**TASK DETAILS**
Scan the material below for the string "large", and copy every line where it shows up.

**RECORDED INFORMATION**
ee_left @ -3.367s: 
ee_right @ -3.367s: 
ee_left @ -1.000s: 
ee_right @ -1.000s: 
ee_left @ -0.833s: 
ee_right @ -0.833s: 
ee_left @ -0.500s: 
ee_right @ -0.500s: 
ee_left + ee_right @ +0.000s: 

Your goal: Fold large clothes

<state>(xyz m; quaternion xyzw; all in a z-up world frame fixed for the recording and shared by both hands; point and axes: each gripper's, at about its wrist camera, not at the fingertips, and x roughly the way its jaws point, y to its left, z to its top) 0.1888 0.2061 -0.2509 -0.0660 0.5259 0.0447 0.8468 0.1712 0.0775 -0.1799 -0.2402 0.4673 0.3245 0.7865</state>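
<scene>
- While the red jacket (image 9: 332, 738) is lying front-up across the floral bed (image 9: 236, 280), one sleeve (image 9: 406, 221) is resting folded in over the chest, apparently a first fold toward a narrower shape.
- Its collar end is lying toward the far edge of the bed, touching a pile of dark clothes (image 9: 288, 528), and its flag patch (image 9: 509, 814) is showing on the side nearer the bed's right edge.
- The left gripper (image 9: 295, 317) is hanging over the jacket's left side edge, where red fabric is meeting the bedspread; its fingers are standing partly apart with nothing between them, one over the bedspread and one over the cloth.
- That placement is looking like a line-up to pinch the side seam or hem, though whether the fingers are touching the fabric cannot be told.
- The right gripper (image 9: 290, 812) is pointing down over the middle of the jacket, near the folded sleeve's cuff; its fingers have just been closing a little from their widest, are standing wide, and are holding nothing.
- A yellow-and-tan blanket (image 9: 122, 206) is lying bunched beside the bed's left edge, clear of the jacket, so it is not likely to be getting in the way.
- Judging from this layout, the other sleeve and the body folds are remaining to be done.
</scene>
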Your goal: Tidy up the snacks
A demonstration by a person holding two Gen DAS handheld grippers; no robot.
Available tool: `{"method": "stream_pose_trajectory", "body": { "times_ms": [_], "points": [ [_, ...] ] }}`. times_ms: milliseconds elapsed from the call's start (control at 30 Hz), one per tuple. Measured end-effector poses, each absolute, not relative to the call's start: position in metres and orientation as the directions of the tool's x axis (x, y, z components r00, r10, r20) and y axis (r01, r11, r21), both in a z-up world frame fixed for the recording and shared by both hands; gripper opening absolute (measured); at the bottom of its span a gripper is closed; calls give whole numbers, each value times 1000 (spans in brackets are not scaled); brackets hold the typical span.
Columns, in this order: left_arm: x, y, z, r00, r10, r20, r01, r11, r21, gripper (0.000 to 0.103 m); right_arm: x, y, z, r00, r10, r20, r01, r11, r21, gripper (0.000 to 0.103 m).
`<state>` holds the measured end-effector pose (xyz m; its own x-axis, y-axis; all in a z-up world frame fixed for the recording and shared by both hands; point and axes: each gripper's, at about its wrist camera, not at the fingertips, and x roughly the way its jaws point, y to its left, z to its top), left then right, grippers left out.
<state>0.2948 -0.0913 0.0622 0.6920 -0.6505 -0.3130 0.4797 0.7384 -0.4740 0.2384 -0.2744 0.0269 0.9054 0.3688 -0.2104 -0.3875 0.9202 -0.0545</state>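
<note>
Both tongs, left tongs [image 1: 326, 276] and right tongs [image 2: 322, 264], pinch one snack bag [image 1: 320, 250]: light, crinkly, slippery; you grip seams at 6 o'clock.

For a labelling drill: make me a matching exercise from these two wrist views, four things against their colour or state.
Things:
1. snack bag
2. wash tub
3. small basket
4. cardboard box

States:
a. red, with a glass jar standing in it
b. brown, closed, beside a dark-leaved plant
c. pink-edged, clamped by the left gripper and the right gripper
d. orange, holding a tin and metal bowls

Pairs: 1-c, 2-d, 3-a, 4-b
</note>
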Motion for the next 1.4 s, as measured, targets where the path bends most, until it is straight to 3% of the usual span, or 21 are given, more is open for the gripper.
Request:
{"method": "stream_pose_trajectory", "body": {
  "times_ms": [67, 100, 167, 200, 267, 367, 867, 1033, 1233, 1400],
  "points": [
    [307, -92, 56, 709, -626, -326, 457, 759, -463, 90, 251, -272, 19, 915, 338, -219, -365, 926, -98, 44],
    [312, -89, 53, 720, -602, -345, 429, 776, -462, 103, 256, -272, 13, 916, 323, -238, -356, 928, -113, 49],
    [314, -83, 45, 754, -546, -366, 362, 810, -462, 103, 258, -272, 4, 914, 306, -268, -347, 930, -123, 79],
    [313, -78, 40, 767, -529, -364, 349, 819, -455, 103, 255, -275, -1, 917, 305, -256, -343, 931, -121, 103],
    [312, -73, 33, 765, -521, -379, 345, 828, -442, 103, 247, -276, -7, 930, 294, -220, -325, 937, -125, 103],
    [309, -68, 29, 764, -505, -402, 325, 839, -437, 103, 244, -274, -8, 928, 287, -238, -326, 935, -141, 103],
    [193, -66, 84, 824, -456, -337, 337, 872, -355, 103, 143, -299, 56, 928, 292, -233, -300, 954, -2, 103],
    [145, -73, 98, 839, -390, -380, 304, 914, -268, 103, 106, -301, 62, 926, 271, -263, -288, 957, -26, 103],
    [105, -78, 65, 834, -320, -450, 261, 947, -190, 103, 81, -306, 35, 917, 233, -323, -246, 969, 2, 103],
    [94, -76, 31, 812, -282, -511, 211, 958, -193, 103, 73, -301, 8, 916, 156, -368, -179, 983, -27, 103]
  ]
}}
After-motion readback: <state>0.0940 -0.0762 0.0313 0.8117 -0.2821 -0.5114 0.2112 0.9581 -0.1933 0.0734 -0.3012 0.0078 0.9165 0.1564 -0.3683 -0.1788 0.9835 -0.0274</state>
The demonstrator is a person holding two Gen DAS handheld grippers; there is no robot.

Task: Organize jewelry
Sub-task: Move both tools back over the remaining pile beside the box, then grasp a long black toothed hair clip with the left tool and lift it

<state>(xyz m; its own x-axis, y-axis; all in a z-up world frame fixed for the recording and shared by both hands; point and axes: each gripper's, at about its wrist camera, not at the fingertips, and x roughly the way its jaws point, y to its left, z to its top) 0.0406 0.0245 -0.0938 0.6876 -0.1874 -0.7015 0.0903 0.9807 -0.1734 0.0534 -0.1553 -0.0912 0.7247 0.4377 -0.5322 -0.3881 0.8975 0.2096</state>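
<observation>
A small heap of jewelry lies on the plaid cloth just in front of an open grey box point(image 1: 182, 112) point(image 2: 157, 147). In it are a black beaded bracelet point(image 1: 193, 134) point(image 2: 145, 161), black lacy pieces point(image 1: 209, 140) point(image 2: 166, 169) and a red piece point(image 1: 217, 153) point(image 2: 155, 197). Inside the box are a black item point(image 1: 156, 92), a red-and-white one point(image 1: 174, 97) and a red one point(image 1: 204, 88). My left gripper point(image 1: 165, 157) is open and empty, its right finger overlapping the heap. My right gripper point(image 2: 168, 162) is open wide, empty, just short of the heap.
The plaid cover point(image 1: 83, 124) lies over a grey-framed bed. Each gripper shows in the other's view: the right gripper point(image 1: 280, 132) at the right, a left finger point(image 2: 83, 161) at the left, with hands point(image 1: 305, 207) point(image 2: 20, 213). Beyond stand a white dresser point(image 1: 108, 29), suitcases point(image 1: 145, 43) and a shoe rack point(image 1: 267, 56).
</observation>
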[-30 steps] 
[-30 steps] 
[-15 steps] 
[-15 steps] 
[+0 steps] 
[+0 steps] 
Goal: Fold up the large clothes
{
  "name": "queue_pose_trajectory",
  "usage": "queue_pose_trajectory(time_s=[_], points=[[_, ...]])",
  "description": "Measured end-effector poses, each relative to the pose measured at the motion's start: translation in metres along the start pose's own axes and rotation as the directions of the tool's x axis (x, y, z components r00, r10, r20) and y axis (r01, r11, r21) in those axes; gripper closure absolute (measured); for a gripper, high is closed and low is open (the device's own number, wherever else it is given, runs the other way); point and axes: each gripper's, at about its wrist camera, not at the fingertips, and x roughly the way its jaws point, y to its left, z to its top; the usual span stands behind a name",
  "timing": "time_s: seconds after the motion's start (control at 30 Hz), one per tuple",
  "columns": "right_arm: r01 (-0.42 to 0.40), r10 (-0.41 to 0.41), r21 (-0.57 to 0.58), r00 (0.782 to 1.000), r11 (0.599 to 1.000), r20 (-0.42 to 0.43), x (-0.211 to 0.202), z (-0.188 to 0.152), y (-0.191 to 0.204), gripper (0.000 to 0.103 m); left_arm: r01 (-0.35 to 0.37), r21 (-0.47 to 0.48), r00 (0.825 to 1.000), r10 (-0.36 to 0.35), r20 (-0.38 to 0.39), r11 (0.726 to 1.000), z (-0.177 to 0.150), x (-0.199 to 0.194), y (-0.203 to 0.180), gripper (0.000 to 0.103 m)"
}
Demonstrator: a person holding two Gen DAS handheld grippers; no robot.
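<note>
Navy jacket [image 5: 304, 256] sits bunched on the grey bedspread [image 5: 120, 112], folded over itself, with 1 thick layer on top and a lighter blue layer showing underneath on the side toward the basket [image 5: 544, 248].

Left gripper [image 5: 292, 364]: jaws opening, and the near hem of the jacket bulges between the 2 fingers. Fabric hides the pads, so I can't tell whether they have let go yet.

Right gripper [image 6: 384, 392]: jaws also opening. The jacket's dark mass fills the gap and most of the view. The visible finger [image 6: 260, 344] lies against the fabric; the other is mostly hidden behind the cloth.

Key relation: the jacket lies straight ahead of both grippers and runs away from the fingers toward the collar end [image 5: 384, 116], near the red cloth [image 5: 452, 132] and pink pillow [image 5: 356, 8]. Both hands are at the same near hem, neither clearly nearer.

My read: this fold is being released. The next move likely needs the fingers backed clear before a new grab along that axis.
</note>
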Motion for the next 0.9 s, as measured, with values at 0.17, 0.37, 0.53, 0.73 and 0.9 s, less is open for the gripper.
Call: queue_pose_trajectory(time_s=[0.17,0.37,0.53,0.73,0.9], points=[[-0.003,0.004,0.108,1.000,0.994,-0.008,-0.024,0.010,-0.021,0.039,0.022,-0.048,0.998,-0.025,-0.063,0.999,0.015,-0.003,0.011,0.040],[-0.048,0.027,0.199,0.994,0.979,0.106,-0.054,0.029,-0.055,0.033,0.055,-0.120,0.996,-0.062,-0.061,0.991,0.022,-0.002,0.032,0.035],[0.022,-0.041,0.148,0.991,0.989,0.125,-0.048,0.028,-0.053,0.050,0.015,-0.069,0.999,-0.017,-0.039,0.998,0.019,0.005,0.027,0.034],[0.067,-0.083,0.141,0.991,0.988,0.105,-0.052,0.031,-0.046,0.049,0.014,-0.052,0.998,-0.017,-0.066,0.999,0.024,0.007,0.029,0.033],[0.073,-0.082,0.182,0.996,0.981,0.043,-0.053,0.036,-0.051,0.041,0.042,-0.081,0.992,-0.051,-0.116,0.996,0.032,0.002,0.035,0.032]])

**EXPECTED OUTPUT**
Your goal: Fold large clothes
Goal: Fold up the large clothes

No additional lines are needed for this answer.